En d'autres termes, lorsque l'on déroule la pelote du système économique, on finira toujours par tomber sur des humains. L'idée que l'économie serait une entité indépendante des humains est une idée fausse. Lorsque l'on appelle à réguler, ou déréguler d'ailleurs, "l'économie", les effets de ces politiques économiques pèseront nécessairement sur des humains. Mesurer rigoureusement et le plus exhaustivement possible ces conséquences sur les humains est une nécessité majeure — et c'est l'un des apports de la science économique actuelle.

Si, demain, on décide de taxer lourdement Total au nom de la lutte contre le réchauffement climatique, les effets de cette décision ne pèseront pas sur Total en tant qu'organisation mais sur les humainsqui sont parties prenantes de Total : ses salariés, ses actionnaires, ses fournisseurs et ses clients.

Plus généralement, et comme je l'esquissais plus haut, il est à mon avis problématique, voire parfois dangereux, de raisonner sur "l'économie" comme s'il s'agissait d'une entité indépendante qui serait autonome de nos vies. Elle ne l'est pas du tout. Lors du premier confinement, quelqu'un de très politisé dans mon entourage m'a dit en substance que la santé devait passer devant l'économie "parce que la santé, ce sont des humains". Sauf que lorsque l'on décide d'un confinement, il y a aussi des humains qui en subissent des conséquences négatives. Les personnes qui travaillent dans le secteur de la restauration et qui se retrouvent au chômage partiel, les personnes licenciées par les entreprises qui font faillite, les actionnaires de ces entreprises qui font faillite, les clients qui ont des difficultés à obtenir des produits parfois importants pour eux, et ainsi de suite. Il s'agit, là aussi, de conséquences sur des humains.

Je ne dis pas que les confinements étaient une mauvaise idée (je pense l'exact opposé), ni qu'il faut mettre l'économique devant le sanitaire. Je dis seulement que lorsque l'on se représente l'économie comme une entité indépendante des humains, on risque d'oublier de prendre en considération les effets sur les humains des politiques publiques que l'on met en place — ou que l'on souhaite mettre en place. Ce qui est à mon avis dangereux, car c'est la recette idéale pour soit involontairement causer du tort, soit carrément proposer un remède pire que le mal.

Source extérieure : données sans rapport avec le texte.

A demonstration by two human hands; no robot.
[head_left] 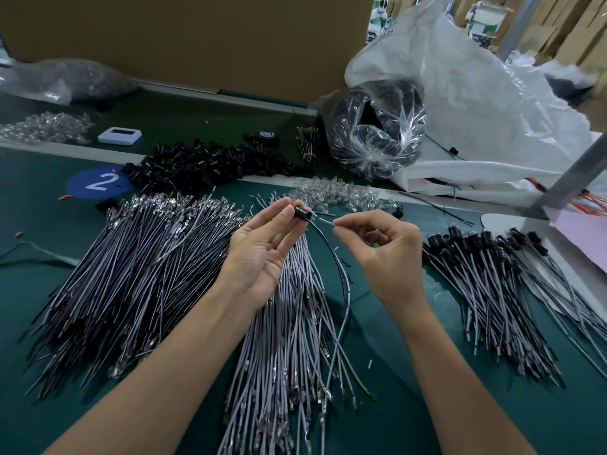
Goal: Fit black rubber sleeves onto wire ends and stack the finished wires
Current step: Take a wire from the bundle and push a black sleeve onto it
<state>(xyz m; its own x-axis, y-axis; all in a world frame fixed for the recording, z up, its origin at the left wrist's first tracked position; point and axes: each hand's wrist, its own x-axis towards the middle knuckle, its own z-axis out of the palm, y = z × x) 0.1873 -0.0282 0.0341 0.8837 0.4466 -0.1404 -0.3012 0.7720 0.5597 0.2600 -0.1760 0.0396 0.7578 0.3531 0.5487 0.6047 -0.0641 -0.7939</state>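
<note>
Nearest me, below both wrists, the unfinished grey wires (pixel 289 339) fan out across the green bench (pixel 394 405). Above them my left grip (pixel 262 247) pinches one black rubber sleeve (pixel 303 213) between thumb and fingertips. My right grip (pixel 384 254) is closed on a pale wire end (pixel 325 221) just right of the sleeve's mouth. A dark wire (pixel 335 254) arcs down between the two grips. To do this well, I'd hold the sleeve steady, line the end up square with the bore and feed it in short pushes so the thin wire doesn't buckle. The sleeve looks short, matte and tubular. Right of the right grip lies the finished stack (pixel 486 290), its sleeved ends at the far side. Beyond the left grip sits the heap of loose sleeves (pixel 203 165).
</note>
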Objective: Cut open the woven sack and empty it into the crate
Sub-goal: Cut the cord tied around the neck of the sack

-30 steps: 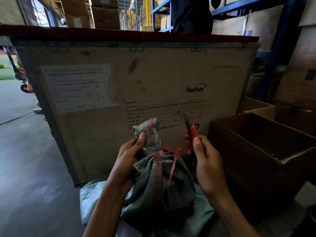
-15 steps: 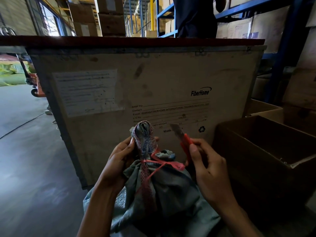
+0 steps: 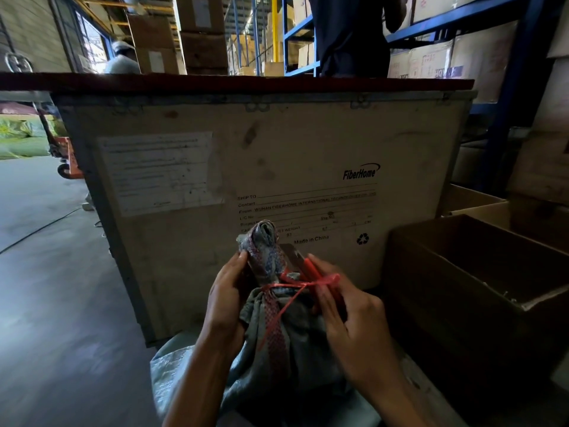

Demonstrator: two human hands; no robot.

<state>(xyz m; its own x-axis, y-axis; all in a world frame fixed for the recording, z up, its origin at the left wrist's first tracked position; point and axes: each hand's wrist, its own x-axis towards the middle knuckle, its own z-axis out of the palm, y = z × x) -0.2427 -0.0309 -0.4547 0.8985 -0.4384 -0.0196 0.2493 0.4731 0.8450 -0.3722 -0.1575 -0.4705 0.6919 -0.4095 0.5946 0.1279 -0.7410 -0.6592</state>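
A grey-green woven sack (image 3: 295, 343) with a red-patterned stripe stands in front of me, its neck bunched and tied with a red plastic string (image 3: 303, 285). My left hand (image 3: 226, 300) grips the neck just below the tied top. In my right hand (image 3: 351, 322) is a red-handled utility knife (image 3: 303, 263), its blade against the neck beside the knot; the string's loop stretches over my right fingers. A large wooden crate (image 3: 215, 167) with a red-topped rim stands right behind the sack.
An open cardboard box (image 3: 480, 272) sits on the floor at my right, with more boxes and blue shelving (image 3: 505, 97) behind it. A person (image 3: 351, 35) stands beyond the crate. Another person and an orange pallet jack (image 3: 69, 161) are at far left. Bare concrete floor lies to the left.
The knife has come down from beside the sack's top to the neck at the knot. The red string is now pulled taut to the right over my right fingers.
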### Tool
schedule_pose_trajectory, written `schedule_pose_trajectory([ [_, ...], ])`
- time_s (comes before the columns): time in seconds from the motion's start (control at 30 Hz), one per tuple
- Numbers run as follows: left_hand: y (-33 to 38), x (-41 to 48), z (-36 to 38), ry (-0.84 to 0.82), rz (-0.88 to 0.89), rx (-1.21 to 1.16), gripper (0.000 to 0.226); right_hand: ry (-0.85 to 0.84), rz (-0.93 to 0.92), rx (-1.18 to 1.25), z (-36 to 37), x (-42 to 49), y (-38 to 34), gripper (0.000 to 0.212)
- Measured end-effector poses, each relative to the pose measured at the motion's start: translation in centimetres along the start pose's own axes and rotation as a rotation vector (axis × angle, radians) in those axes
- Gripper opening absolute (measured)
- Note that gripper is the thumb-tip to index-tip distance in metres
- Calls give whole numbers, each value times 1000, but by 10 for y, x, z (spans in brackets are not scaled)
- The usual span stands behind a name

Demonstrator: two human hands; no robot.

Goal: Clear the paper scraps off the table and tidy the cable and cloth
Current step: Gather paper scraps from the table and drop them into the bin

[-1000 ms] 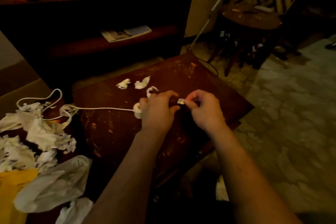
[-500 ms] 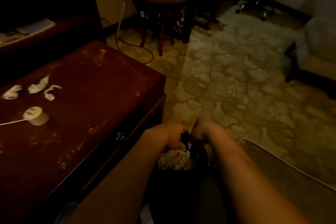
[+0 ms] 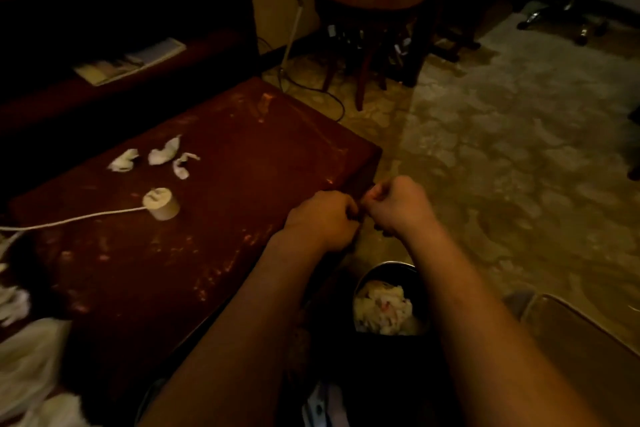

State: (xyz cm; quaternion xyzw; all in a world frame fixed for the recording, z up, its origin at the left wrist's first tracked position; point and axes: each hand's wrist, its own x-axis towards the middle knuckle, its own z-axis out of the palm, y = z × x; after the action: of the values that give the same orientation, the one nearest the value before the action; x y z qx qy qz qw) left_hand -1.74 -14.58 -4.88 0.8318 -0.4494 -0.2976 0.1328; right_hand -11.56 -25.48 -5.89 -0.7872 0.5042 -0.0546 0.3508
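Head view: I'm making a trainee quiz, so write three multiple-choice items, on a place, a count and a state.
1. Where is the bin? A on the person's lap; B on the floor beside the table; C on the table.
2. How many white scraps lie beyond the round end of the cable? A one; B three; C five.
3. The bin is: A empty; B lidded; C holding crumpled paper.
Answers: B, it stands below the table's edge; B, three lie clustered; C, pale paper shows inside.

three crumpled scraps on table, white cable
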Motion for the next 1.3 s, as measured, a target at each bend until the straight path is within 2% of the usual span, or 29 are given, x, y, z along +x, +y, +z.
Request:
schedule_pose_trajectory([
  [0.07, -25, -19, -27, 175, -91, -68, 22, 37, -176, 69, 18, -9, -38, 10],
  [0.17, -72, -51, -59, 472, -231, -133, 15, -42, -382, 155, 56, -29, -94, 3],
  [0.3, -132, -80, -75, 804, -290, -180, 17, -119, -524, 218, 113, -39, -148, 8],
  [0.37, -154, -84, -78, 881, -343, -141, 25, -118, -534, 216, 136, -37, -168, 17],
  [0.47, -185, -84, -79, 764, -499, -120, 50, -124, -561, 149, 179, -32, -195, 42],
  [0.6, -200, -73, -77, 651, -498, -219, 60, -178, -636, -24, 202, -19, -201, 65],
  [0.73, -198, -62, -80, 667, -465, -236, 50, -125, -666, -121, 210, -7, -204, 42],
  [0.87, -196, -57, -79, 638, -438, -214, 47, 12, -543, -6, 207, -4, -202, 28],
  [0.97, -189, -60, -77, 659, -395, -146, 41, -43, -489, 82, 190, -9, -193, 30],
  [1.13, -152, -61, -73, 731, -219, -34, 29, -101, -455, 243, 137, -21, -163, 16],
  [1.23, -120, -51, -64, 603, -12, -211, 19, -158, -351, 463, 87, -24, -119, 20],
  [1.3, -92, -42, -54, 504, 70, -342, 16, -206, -326, 496, 58, -25, -85, 27],
])
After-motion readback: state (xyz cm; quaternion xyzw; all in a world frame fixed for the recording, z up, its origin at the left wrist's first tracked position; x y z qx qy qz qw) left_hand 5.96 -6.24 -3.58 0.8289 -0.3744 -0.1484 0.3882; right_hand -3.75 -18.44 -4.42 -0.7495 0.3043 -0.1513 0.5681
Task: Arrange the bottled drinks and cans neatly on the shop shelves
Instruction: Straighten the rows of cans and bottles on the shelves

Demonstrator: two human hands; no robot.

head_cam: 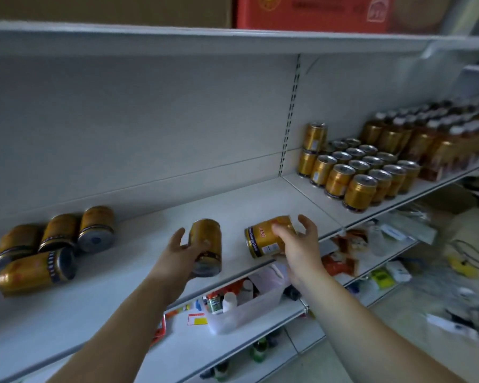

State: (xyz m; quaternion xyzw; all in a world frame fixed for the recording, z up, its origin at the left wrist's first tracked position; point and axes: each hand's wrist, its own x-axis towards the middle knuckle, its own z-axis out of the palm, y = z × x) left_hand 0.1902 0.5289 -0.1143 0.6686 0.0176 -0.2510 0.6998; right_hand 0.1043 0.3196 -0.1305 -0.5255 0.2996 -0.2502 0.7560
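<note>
1. The left-hand can (210, 233), gold with a dark band near its lower end, sits just left of the frame's centre over the white middle shelf (246, 200). Its long axis runs nearly up and down the frame, and its grey end faces down toward the camera.
2. The left hand (181, 254) grips it from the left: thumb raised along the can's left side, fingers wrapped across its front.
3. The right-hand can (262, 239) is just right of centre, at the shelf's front edge. It is on its side, with the long axis running left to right and rising slightly to the right. Its dark-banded end points left.
4. The right hand (299, 247) holds it at the right end, with the thumb laid across the label and the fingers loosely curled over the far end. Whether the can rests on the shelf or is lifted, I cannot tell.
5. At the left of the frame, loose cans (58, 233) lie on their sides on the same shelf, ends toward the lower right.
6. At centre right, upright cans (360, 186) stand in tidy rows, with a stacked pair (314, 136) behind them and capped bottles (426, 142) further right.
7. Below, a clear plastic bin (249, 310) with small containers sits on the lower shelf (194, 352).
8. A red carton (313, 12) sits on the top shelf.
</note>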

C'est d'ailleurs, à mon avis, une extrême faiblesse dans les approches consistant à vouloir "taxer Total parce qu'ils polluent beaucoup en vendant du pétrole". Je ne dis pas qu'il ne faut pas taxer Total, mais ça n'est pas "Total" qui émet du CO2 en consommant son propre pétrole ; ce sont ses clients, ceux qui achètent le pétrole de Total, qui émettent ce CO2, et si l'on déroule encore une fois la pelote du système économique, on aboutit nécessairement sur des humains. Taxer Total, c'est très vraisemblablement taxer les humains qui sont parties prenantes de Total. Encore une fois, ça n'est pas nécessairement une mauvaise chose de taxer les émissions de CO2 émises par les clients qui consomment du pétrole produit par Total. Mais il faut bien avoir conscience de qui va réellement payer la taxe ; et se représenter "l'économie" comme une entité indépendante est une quasi-garantie de mal se représenter cette information cruciale, et d'oublier certaines des conséquences que ces décisions auront immanquablement sur des humains comme vous et moi.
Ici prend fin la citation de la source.